Her name is Dr. Bree Keyton. She claimed to have had experiences
with all nine gifts of the spirit and has written several books. She told me about some interesting things in
store for my future if I really dig into my Bible. Google her.
Stripes, Nails,
Thorns and the Blood is her main book and is used as two college courses in some seminary schools. I found it fascinating and of great help in understanding the Bible. I'll be referring to it often. Her descriptions of the appearance of various
demons has been corroborated from other sources, personal acquaintances and the Bible.
Dr. Keyton says there are four levels of understanding to reading the Bible. I’m working at getting to a higher level, at this writing am not sure if it has to come from God or study.
Dr. Keyton says there are four levels of understanding to reading the Bible. I’m working at getting to a higher level, at this writing am not sure if it has to come from God or study.
For instance, Ephesians 6:12 tells us, "For our struggle is not against flesh and
blood, but against the rulers, against the authorities, against the
powers of this dark world and against the spiritual forces of evil in the
heavenly realms." These four sources of evil may sound synonymous
if the reader doesn’t know better but aren’t.
They are a brief description of the hierarchy of satan's army.
Different
translations use differing names but ruler or principality is a fallen angel, a
general in satan’s army. Daniel 10 gives us a description of princes,
good and bad. Daniel 10:13 as spoken by the angel, perhaps Gabriel
"But the prince of the Persian kingdom resisted me 21 days. Then
Michael, one of the chief princes, came to help me..." So a prince
or principality is an angel, fallen or not. A might or minion mentioned in
some translations describes specific demon categories, down the
hierarchy.
According to Dr. Keyton, most of us have our
own collection of demons as well as the holy spirit in the case of
believers. A pastor once told me a person cannot have the holy spirit and
a demon at the same time, but I believe he was mistaken. As Dr. Keyton
says, "We are 3 part beings, flesh, spirit and soul". When we repeat
sins or suffer trauma and anguish, we let demons in who develop strongholds.

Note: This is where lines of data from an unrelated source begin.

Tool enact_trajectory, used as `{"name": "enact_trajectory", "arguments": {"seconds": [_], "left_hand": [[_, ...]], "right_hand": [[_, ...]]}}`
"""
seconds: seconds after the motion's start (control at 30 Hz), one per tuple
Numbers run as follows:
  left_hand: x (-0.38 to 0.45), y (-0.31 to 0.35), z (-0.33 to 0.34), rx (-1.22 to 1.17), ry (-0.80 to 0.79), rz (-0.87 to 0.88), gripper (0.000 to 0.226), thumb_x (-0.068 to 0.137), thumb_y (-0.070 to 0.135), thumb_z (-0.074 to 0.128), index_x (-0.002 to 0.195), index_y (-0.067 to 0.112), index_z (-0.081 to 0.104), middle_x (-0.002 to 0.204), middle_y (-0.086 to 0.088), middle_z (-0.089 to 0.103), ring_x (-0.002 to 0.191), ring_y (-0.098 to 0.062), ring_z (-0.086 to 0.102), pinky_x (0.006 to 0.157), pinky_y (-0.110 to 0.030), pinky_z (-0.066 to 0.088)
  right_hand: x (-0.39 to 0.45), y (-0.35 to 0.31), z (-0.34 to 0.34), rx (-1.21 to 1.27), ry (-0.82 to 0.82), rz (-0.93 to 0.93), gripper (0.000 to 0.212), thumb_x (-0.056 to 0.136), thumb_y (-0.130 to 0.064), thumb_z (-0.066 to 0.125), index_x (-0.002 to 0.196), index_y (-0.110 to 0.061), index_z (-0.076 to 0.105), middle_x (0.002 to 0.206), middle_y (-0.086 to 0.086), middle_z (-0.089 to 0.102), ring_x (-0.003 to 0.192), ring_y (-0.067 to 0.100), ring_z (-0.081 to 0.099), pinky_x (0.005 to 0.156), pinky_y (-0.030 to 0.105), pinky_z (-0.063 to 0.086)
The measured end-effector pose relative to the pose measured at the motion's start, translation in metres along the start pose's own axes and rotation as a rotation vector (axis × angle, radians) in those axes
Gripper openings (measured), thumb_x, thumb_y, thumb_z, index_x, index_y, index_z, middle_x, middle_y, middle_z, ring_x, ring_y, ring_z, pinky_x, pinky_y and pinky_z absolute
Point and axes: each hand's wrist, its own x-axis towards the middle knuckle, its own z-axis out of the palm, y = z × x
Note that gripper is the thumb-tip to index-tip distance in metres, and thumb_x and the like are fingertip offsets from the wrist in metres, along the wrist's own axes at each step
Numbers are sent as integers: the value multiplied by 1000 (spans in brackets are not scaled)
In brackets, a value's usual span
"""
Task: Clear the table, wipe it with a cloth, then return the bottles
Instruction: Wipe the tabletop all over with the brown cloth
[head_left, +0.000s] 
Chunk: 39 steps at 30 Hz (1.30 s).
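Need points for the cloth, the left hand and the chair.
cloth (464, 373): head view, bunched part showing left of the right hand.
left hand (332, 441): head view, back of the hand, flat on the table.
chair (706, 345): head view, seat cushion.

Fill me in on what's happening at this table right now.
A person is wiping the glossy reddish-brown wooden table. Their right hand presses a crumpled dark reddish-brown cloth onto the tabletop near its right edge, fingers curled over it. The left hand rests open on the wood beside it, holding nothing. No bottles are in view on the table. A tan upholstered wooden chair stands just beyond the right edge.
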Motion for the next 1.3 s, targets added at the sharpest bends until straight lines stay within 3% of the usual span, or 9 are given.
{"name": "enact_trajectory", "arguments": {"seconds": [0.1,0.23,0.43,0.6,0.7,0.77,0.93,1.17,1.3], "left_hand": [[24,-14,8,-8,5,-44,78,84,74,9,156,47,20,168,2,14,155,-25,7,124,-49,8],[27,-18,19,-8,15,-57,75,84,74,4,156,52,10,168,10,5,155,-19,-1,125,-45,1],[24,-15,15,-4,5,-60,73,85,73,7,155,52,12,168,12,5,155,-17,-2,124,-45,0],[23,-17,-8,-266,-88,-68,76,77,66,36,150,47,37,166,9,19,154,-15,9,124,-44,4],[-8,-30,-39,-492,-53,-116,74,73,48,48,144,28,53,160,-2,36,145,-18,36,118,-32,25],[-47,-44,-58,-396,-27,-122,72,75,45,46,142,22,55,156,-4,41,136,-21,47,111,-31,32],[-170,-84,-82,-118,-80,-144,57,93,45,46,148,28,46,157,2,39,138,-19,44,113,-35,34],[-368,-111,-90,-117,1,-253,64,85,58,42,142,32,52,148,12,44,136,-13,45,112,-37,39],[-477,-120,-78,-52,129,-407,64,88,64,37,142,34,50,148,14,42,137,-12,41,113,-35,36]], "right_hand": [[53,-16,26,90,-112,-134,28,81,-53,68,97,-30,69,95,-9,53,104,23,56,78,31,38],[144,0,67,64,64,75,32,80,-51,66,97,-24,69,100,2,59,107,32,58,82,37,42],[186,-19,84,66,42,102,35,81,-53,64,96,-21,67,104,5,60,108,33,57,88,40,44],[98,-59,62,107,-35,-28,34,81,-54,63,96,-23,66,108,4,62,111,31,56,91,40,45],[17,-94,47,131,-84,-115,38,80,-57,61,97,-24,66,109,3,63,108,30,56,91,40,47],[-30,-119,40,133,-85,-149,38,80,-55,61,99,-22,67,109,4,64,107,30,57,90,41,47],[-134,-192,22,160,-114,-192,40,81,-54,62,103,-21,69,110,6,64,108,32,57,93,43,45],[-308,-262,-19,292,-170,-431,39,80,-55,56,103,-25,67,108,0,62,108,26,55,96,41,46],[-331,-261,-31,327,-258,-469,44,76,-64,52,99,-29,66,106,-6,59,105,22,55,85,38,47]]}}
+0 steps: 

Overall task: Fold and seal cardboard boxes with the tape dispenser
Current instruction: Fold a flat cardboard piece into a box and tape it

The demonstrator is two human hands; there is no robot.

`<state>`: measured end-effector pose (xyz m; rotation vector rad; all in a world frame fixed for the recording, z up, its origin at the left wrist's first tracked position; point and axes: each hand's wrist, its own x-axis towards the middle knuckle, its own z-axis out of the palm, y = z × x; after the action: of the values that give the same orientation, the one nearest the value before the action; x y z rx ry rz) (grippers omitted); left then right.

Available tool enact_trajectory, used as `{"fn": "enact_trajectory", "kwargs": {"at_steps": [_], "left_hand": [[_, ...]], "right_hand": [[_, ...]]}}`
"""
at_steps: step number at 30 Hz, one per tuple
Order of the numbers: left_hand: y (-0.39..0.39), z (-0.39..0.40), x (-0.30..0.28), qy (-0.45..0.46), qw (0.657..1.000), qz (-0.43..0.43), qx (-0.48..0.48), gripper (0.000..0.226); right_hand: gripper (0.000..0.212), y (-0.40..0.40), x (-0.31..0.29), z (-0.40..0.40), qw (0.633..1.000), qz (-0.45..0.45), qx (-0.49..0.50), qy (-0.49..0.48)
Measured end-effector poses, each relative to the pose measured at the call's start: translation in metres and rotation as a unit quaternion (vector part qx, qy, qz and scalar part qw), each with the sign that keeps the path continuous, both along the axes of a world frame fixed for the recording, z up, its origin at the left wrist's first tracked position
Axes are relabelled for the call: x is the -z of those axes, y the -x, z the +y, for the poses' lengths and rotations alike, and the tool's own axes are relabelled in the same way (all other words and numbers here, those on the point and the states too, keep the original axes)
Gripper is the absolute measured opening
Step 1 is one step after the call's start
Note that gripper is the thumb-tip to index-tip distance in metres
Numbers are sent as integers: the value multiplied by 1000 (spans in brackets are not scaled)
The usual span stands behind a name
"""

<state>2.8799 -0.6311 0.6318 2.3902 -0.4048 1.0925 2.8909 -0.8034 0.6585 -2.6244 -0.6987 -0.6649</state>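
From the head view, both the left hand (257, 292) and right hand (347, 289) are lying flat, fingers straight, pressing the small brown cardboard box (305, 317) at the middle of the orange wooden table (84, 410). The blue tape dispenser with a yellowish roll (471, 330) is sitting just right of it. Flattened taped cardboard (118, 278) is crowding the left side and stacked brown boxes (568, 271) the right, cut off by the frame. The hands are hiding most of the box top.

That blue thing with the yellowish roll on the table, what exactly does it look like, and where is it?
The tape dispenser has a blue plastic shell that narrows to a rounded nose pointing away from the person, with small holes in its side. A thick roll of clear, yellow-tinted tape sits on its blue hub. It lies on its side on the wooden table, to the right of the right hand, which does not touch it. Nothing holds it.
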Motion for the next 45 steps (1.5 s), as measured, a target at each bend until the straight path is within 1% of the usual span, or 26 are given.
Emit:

These strongholds can be
very difficult to break. According to Dr. Keyton, satanic ritual abuse
and childhood sexual abuse let in demons that are particularly hard to relieve
a person of and likely to ruin lives.
One of my sons is a doctoral level mathematician.
He shares with me how science may be finding God. The theory of
particle duality could explain how God does many of His miracles, by sending
power on waves. As my son explains to me in layman’s terms, physicists
looking at subatomic particles can't explain how they work without the
assumption of extra dimensions to our world. Stephen Hawking’s modified
string theory, M theory, assumes 11 extra dimensions and provides a working
theory on how the universe holds together.
He’s an atheist but he may be bumping into God without knowing it. Could one or more of these dimensions be a
coexisting world where angels and demons come and go, a world invisible to most
of us but occasionally glimpsed by those with the gift of discerning the
spirits?
Paul describes being taken to 3rd heaven
where he heard things he could not repeat. Where is second heaven?
Is it ruled by Satan? I believe it’s the “kingdom of the air” or our
world. God’s angels are described as
having to fight their way through it. Are
our addictive or obsessive behaviors that we can't control the result of
demonic possession? How do we let Jesus in and kick the demons out?
I think I've developed some insight into the
human condition from my life's experiences and hopefully to help with my own
healing, I'll be sharing some stories.